Inside a workshop in Hamden, Connecticut, Michael Byrd and a co-worker are standing at their workstations. They’re sanding thin slabs of wood — the first step in building a bookcase.
These bookcases will be delivered to prisons across the country and filled with books.
Like many of the people who work here, Byrd has served time in prison.
He works with Freedom Reads, a Connecticut-based nonprofit that launched the bookcase project. The group hopes that getting books into the hands of incarcerated people doesn’t just connect them to the world outside the prison walls, but also reminds them that they are not forgotten.
“I’m doing a lot of things that I never thought I could do,” Byrd said. “First of all, making furniture that’s beautiful. I never worked with wood before.”
The bookcases are made of maple, oak, walnut or cherry.

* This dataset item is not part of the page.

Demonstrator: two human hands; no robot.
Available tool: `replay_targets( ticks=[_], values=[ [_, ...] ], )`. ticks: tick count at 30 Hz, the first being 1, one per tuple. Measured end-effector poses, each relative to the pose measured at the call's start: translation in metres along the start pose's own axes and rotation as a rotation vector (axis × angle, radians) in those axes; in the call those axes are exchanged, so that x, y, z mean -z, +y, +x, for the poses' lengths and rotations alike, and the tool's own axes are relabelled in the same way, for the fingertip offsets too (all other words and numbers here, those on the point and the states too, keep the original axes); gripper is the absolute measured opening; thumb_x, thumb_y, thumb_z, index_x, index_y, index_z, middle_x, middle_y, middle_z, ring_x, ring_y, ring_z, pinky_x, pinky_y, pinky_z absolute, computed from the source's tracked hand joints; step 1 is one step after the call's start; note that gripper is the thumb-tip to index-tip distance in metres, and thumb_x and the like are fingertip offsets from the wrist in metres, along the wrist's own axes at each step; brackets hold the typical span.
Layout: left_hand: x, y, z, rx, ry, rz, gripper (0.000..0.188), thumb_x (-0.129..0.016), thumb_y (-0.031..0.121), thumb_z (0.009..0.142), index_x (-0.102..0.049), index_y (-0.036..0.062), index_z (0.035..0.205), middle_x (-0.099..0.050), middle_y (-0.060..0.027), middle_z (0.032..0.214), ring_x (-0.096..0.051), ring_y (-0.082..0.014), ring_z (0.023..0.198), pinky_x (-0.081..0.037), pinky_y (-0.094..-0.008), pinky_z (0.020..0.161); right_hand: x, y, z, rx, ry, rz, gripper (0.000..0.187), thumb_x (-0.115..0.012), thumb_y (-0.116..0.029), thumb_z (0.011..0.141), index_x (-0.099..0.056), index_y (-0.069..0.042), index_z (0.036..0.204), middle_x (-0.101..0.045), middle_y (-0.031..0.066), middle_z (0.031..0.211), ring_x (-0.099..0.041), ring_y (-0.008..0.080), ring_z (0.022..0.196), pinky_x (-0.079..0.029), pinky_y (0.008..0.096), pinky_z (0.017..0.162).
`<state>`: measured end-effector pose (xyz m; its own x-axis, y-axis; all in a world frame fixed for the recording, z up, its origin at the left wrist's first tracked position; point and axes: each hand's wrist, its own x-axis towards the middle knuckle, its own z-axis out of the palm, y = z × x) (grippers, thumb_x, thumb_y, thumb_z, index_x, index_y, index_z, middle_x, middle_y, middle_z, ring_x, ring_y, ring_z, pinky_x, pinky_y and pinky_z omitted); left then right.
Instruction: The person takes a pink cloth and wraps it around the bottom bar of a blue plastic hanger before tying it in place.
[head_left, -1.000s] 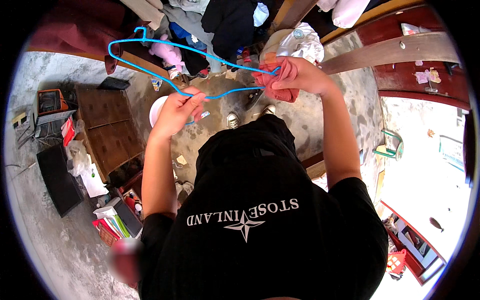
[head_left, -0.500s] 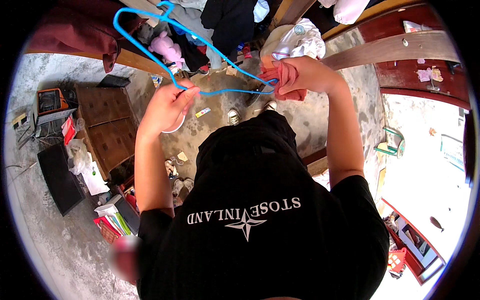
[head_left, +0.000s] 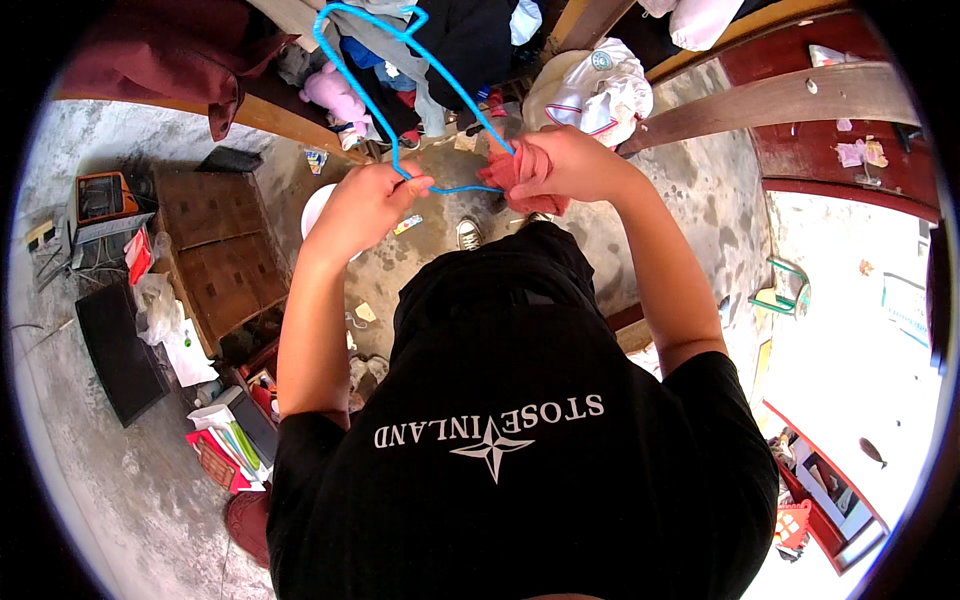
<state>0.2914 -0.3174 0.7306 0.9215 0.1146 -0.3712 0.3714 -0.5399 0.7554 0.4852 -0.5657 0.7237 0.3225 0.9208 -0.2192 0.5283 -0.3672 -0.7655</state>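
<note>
A blue clothes hanger (head_left: 459, 96) is held up in front of me, its hook end at the top of the view. My left hand (head_left: 372, 205) grips the hanger's near left corner between thumb and fingers. Around its right part my right hand (head_left: 570, 165) is closed on a reddish cloth (head_left: 541, 199). The cloth is bunched over the wire there, so that end of the hanger is hidden.
Beyond the hanger lie piled clothes (head_left: 455, 60) and a pink plush toy (head_left: 334, 96). White clothing (head_left: 610, 88) sits to their right, by a wooden rail (head_left: 770, 103). A brown wooden cabinet (head_left: 222, 250) stands at left. My shoe (head_left: 469, 234) shows on the stained floor.
The hanger has turned more upright and its hook end has swung to the right. My hands have come closer together, the right one moving left with the cloth.
</note>
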Motion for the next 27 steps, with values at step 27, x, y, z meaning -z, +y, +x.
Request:
replay_targets(
  ticks=[27],
  values=[
    [0.011,-0.009,0.000,0.050,0.087,-0.255,0.022,-0.068,0.024,0.099,-0.073,0.0023,0.097,-0.058,-0.0012,0.065,-0.055,-0.0104,0.062,-0.044,-0.0295,0.060,0.011,-0.026,-0.001,-0.059,0.049,-0.043,0.047,-0.087,-0.028,0.077,-0.066,-0.001,0.109,-0.071,0.0083,0.092,-0.067,0.0174,0.085,-0.053,0.0327,0.082]
  ],
)
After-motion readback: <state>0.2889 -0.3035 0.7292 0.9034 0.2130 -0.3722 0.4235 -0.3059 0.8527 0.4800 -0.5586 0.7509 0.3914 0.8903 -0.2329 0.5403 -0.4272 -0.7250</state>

The smell of wood brings nature into prisons that are often metal and concrete.
James Flynn is the other craftsman in the workshop. He went to prison when he was 20 and spent more than 30 years incarcerated. Back then, he felt like the world didn’t recognize his humanity.
“I’ve been stocked on a shelf in Amazon,” he said. “I’m just a serial number.”

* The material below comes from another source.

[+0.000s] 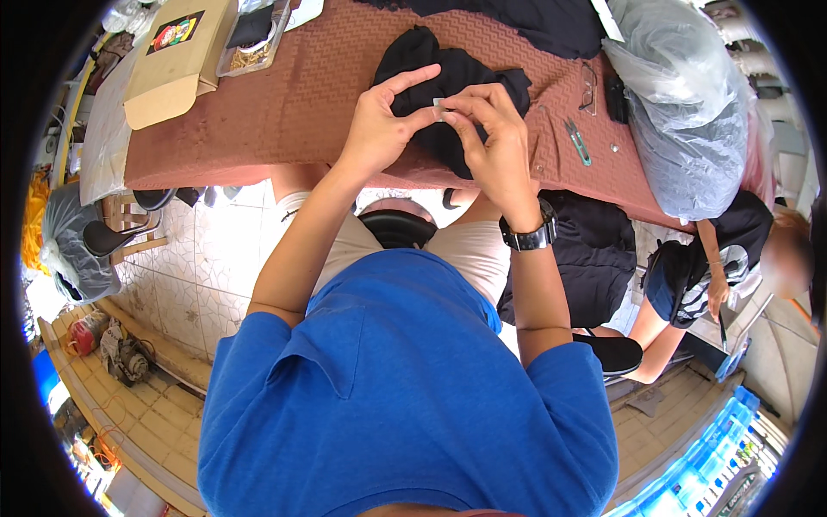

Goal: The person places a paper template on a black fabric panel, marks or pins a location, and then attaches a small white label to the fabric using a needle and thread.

Books helped Flynn connect with other people. He read a wide range of genres while in prison.
“I don’t know how to be a husband, so I’ll grab the Harlequin romances,” he said. “And I’ll read them.”

A special delivery
The Freedom Reads employees don’t just build the bookcases — they also bring them inside the prisons.
On one summer day, Byrd and Flynn and other members of the Freedom Reads team are visiting York Correctional Institution, a women’s prison in Niantic, Connecticut. Byrd is working sound equipment in the gym for a poetry reading. Flynn and a couple others are setting up bookcases in another room. When the bookcases are set up in a prison, they’re called Freedom Libraries. On this day, they are opening the 500th Freedom Library.
In the gym, poet and Freedom Reads founder Reginald Dwayne Betts addresses the crowd without a podium. He’s holding a copy of his latest book, “Doggerel.” He tells the audience that he was once in prison, too.
There are well over a hundred people watching — standing room only. Almost everyone is dressed in a maroon shirt and blue pants, and they are all holding copies of Betts’ book. They’re looking down as they follow along.
At one point Betts forgets to say the page number of the poem he’s reading.
“Page?” someone in the audience called out.
“Page 78,” Betts said. “You see how I’ve got a bad memory.”

‘A gift to me’
After the reading, some of the attendees move to a common room in a prison housing unit for the library opening. People who live there will be able to visit it every day.
That means something when access to books is limited. In a lot of prisons across the country, library visits don’t happen every day, and books can be torn with pages missing.
Freedom Reads’ books are all brand new.
In the unit, the bookcases are set up, but empty. On the wall is a mural featuring a blooming tree and butterflies. Reaching towards one yellow butterfly is a pair of hands. The hands are emerging from a book while breaking free from handcuffs
The mural was painted by people incarcerated at York. Petra Rivera is one of the people who worked on the mural.
“This is more of a gift to me than you guys could possibly imagine,” Rivera said. “To be a part of this, to be a part of this history, to be able to honor such an amazing movement.”
Soon, everyone eagerly crowds the bookcases, opening cardboard boxes. They fill the shelves with books.
When they finish, Freedom Reads employees mingle with incarcerated folks.
David Perez DeHoyos, Freedom Reads’ library coordination manager, talks to Abigail Wood, who is incarcerated at York.
“When I was locked up, I read 143 books … but there’s probably like five that I still remember where I’m like, ‘Oh, they changed me,’” Perez DeHoyos said.
“I’m at 617 right now,” Wood said.
At one point, someone mentions how nice it is to have something in the prison that wasn’t built by the state.
Because in addition to the books, Freedom Reads is also about showing incarcerated people that they are seen — that people who finished their sentences came back into a prison and brought with them a piece of the outside world.